#Workers stay in Initialize
28 messages · Page 1 of 1 (latest)
Ticket #29446
if you use another contaiiner image will it work?
maybe its trouble on pulling your image
There are no logs at all, it doesn't even get a chance to pull an image
I have created another endpoint and the same thing happens. Treid multiple regions/data centers as well.
can't be the runpod servers i guess, could be your browser
if it were runpod side, many people would storm this server saying the same thing
It has to be the Runpd server, it can not be my browser. If it is my browser I have serious questions about why using Firefox instead of Chrome is preventing my a worker from starting up correctly.
I'll give the support ticket another 24 hours since I opened it duriing the weekend but if I can not use Runpod soon, I'll just have to move to AWS again and pay them 2x. But at this point I have lost faith, I can not use Runpod reliably to build a product for our company. I guess I'd rather pay AWS 2x and know it works consistently. Well, the Ops team will be happy that I'm helping us reach our AWS contract quota haha..
you are not the only one, it's happening to me too. only for runpod worker templates like vLLM, not my own. there is another poster as well from a few days ago
Closing the loop here. Support got back to me, there is a problem with the internal registry when you create a new Serverless endpoint it sets the vLLM image as registry.runpod.net/runpod-workers-worker-vllm-main-dockerfile:3851d53f9 and that pulls from an internal Runpod registry. There seems to be some issues with it that they are aware of, so you have to use the DockerHub one: runpod/worker-v1-vllm:v2.11.1 untill they have fixed the issue.
Thank you for marking this question as solved!
Problem stays the same for me.

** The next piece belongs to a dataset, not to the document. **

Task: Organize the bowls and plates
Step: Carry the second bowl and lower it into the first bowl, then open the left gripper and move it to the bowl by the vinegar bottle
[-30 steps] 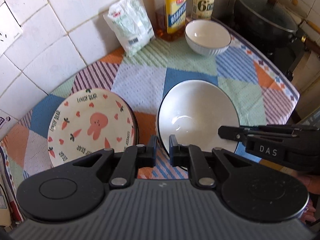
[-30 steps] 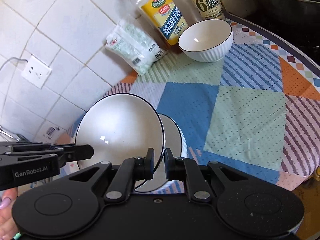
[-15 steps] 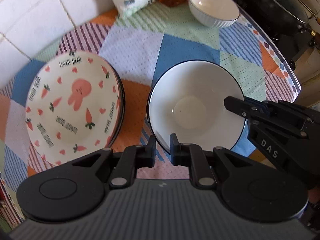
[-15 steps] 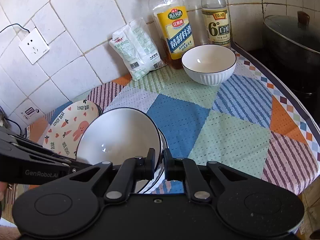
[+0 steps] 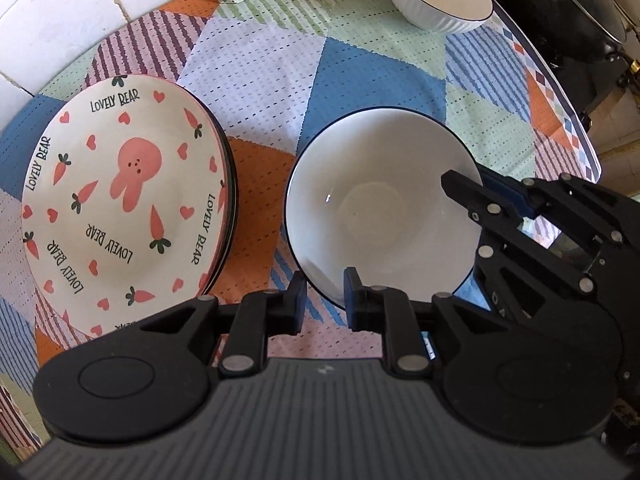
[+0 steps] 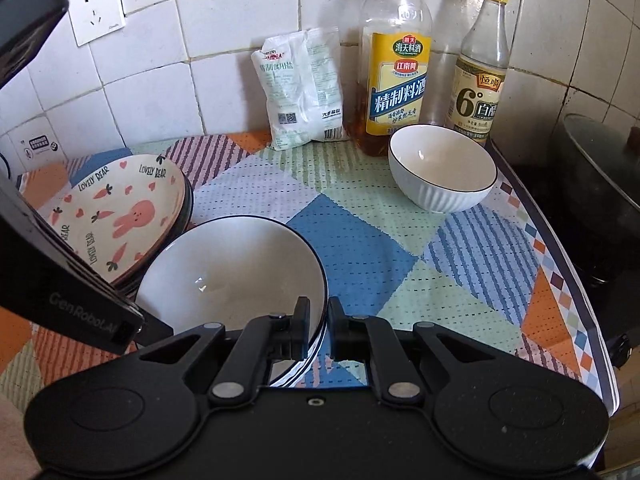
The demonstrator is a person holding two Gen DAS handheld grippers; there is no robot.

At least now I get log output.
2026-01-08T09:05:59Z loading container image from cache
2026-01-08T09:08:43Z Loaded image: runpod/worker-v1-vllm:v2.11.1
2026-01-08T09:08:44Z v2.11.1 Pulling from runpod/worker-v1-vllm
2026-01-08T09:08:44Z Digest: sha256:aa576ece2d76cac59578a8ef4595719423648b7e52eaebb36df0fd2a3e5dfbda
2026-01-08T09:08:44Z Status: Image is up to date for runpod/worker-v1-vllm:v2.11.1
2026-01-08T09:12:28Z create container runpod/worker-v1-vllm:v2.11.1
2026-01-08T09:12:28Z start container for runpod/worker-v1-vllm:v2.11.1: begin
2026-01-08T09:12:44Z start container for runpod/worker-v1-vllm:v2.11.1: begin
2026-01-08T09:13:00Z start container for runpod/worker-v1-vllm:v2.11.1: begin
2026-01-08T09:13:16Z start container for runpod/worker-v1-vllm:v2.11.1: begin
2026-01-08T09:13:32Z start container for runpod/worker-v1-vllm:v2.11.1: begin
2026-01-08T09:13:48Z start container for runpod/worker-v1-vllm:v2.11.1: begin
2026-01-08T09:14:04Z start container for runpod/worker-v1-vllm:v2.11.1: begin
2026-01-08T09:14:20Z start container for runpod/worker-v1-vllm:v2.11.1: begin
2026-01-08T09:14:35Z remove container
Also the worker now just stays in unhealthy state. 🤔 If we know, it is unhealthy, would it not make sense to remove it? 🤓
it doess.. but unhealthy here means, its unhealthy because of the worker's code usually, but could be from the host too
usually i think they'll kind of disable that worker for your endpoint?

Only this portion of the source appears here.